James T. Healey, with whom was Frank T. Healey, Jr., for the appellee (plaintiff).

Opinion:
Inglis, C. J.
The plaintiff seeks to recover from his employee, for a claimed breach of the contract of employment, the sum fixed in the contract as liquidated damages. The trial court rendered judgment for that sum, and the defendant has appealed.
The court found, and was warranted in finding, the following subordinate facts: On Sunday, February 24, 1952, the plaintiff and the defendant met in New York City and executed a contract whereby it was agreed that the defendant should be employed by the plaintiff as a salesman-mill representative for the term of five years. The defendant makes no claim that the contract is invalid because it was entered into on a Sunday. The contract had been drafted for the plaintiff by his attorney and was shown to the defendant for the first time at the meeting. Prior to the execution of the contract, however, the document was read aloud and was discussed by the parties provision by provision. By its terms, the defendant was to receive as compensation for his services either 50 per cent or 20 per cent of the commissions obtained by the plaintiff from bis clients on account of sales made by the defendant. The larger percentage was to be paid on sales to new accounts acquired through the efforts of the defendant or on sales to "house accounts" permanently assigned to him, whereas the smaller percentage was to be paid on sales to house accounts referred to the defendant for special attention.

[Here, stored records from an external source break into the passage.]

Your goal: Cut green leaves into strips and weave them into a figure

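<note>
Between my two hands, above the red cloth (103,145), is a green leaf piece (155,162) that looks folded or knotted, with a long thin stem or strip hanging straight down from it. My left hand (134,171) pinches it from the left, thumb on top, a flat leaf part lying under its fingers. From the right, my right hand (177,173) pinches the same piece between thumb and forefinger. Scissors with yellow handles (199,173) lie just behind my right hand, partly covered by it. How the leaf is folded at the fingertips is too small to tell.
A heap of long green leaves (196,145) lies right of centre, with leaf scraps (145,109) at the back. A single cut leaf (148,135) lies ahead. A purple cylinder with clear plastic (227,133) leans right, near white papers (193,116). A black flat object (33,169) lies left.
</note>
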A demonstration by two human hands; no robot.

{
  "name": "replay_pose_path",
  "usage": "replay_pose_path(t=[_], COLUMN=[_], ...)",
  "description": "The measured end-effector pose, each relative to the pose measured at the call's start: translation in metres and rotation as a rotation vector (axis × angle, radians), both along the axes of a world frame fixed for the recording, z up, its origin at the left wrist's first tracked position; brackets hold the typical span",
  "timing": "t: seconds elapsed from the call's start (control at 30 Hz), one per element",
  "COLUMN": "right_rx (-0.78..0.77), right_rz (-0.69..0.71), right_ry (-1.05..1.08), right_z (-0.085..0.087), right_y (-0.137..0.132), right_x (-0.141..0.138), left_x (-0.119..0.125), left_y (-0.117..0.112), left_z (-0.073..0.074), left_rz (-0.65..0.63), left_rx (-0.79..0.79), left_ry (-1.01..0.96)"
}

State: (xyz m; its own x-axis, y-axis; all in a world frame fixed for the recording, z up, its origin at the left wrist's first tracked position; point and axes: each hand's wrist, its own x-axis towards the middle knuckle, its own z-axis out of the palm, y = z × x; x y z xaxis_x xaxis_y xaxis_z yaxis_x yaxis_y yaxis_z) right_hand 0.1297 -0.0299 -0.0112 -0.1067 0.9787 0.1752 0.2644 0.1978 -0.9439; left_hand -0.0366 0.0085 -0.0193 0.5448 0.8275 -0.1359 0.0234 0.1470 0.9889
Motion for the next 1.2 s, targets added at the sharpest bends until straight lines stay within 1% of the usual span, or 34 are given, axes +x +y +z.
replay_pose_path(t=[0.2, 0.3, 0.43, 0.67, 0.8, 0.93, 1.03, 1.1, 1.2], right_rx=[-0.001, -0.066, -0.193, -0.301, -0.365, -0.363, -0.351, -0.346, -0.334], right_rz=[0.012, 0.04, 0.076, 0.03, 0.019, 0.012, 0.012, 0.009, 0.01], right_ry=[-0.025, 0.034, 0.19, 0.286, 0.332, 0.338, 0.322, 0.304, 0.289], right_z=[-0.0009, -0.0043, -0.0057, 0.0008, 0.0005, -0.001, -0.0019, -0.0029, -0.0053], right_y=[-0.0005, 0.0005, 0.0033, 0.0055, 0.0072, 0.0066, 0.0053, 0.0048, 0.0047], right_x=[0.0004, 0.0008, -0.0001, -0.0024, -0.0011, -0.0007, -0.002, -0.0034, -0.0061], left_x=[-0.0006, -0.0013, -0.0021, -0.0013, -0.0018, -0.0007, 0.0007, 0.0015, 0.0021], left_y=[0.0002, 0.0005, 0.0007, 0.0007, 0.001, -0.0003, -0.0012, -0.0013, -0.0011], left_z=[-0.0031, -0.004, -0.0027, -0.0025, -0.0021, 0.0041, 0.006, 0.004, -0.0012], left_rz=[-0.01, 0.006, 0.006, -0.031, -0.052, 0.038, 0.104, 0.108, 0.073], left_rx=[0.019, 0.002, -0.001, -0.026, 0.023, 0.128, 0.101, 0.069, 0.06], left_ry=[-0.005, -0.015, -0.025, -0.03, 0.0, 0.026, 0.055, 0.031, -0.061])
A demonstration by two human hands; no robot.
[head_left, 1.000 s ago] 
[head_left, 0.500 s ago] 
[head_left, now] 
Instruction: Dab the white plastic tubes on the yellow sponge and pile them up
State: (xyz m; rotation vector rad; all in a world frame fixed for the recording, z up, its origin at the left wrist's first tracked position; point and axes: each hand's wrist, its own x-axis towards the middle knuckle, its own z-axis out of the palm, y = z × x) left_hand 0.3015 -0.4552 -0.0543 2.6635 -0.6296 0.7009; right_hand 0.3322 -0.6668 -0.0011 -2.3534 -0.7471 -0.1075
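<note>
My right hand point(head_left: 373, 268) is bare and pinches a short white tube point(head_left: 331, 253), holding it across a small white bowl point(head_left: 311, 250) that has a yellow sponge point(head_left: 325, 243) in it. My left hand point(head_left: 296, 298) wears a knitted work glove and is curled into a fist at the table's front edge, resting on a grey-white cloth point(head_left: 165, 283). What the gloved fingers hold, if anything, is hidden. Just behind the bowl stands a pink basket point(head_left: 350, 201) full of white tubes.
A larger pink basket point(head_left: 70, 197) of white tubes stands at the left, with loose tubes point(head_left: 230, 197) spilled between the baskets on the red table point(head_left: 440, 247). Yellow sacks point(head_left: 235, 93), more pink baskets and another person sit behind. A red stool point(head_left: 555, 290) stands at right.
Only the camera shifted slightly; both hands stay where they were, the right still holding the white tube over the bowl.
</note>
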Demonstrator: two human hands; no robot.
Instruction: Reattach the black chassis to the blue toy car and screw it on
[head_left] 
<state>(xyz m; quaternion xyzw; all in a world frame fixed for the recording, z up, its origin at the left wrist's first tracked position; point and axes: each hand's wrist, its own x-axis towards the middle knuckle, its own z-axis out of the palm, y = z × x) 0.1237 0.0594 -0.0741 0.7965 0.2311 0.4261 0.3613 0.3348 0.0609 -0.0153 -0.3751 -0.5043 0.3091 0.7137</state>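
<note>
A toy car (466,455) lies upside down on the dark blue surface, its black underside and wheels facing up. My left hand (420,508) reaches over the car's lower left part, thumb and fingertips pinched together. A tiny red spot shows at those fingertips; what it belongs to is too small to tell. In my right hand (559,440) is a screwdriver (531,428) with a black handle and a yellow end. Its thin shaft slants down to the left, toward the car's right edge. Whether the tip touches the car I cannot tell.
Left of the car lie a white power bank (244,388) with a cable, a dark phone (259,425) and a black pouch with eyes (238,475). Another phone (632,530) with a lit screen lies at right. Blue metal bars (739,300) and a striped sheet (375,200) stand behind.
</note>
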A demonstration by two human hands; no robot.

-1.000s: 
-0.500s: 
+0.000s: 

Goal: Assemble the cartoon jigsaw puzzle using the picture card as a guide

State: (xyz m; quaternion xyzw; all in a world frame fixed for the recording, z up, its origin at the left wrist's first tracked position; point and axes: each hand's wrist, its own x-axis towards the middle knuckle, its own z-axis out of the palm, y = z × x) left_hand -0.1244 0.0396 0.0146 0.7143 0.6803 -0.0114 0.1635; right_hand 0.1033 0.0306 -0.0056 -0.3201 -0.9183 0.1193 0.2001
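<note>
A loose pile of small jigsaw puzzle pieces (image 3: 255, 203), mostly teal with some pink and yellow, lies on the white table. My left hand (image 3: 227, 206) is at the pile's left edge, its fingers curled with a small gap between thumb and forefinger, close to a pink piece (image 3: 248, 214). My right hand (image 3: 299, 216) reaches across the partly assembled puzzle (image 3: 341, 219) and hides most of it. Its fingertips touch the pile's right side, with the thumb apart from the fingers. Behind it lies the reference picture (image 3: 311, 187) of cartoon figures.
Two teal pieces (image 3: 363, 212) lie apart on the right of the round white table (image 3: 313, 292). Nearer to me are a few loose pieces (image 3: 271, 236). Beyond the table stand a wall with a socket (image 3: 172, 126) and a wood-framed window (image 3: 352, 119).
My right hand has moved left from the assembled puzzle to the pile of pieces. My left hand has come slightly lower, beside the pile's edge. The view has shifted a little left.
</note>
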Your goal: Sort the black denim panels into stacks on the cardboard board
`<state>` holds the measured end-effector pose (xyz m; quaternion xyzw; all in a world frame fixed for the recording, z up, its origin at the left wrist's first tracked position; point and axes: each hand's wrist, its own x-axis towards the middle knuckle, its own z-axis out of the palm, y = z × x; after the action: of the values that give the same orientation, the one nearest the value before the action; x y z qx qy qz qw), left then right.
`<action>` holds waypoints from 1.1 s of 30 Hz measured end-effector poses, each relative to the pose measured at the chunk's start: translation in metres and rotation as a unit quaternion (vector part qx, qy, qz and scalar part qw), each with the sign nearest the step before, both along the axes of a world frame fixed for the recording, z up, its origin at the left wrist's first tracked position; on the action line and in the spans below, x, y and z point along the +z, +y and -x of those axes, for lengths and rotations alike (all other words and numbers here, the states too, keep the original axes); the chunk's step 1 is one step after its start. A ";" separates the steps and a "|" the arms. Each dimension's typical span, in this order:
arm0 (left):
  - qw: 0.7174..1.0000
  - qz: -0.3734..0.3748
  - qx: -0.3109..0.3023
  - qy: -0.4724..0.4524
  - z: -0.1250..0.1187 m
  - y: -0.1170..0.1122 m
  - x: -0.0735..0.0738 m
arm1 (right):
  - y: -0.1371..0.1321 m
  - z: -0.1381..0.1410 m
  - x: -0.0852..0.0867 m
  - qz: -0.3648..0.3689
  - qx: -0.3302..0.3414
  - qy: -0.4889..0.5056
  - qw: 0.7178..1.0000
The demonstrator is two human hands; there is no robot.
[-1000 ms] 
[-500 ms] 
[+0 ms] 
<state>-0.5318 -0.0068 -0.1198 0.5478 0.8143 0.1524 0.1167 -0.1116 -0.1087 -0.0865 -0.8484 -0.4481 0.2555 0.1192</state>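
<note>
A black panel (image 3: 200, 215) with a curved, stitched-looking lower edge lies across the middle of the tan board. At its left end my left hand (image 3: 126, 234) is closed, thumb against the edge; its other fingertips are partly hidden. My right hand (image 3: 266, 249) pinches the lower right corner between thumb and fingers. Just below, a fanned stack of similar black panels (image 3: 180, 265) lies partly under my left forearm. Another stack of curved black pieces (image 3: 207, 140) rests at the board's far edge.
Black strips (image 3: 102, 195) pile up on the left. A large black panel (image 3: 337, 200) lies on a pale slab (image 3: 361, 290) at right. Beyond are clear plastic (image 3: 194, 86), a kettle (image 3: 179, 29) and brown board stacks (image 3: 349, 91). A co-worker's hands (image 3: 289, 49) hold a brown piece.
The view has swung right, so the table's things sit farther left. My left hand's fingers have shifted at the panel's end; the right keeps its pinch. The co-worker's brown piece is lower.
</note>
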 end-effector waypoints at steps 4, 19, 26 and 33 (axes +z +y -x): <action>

Another provision in the contract read as follows: "First Party [the plaintiff] further agrees to pay to said Second Party [the defendant] a special cash allowance of One Hundred Dollars ($100.00) per week during the first 26 weeks of the employment of the Second Party commencing with the first day of the employment. In the event the Second Party shall leave the employment of the First Party within one year after the date of execution of this contract, without cause, it is recognized that said First Party will suffer damages therefrom, and the amount of such damages being difficult, if not impossible of determination, the Second Party agrees therefore to refund, as liquidated damages, to First Party all of that portion of the special cash allowance, which has already been paid to him."
The defendant worked for the plaintiff from June 9, 1952, until December 5 of that year. During that time he earned nothing by way of commissions but received a total of $2600 by virtue of the provision of the contract just quoted. He left the employ of the plaintiff because he was disappointed that the plaintiff had not assigned any house accounts to him and because he had not made as much money as he had expected.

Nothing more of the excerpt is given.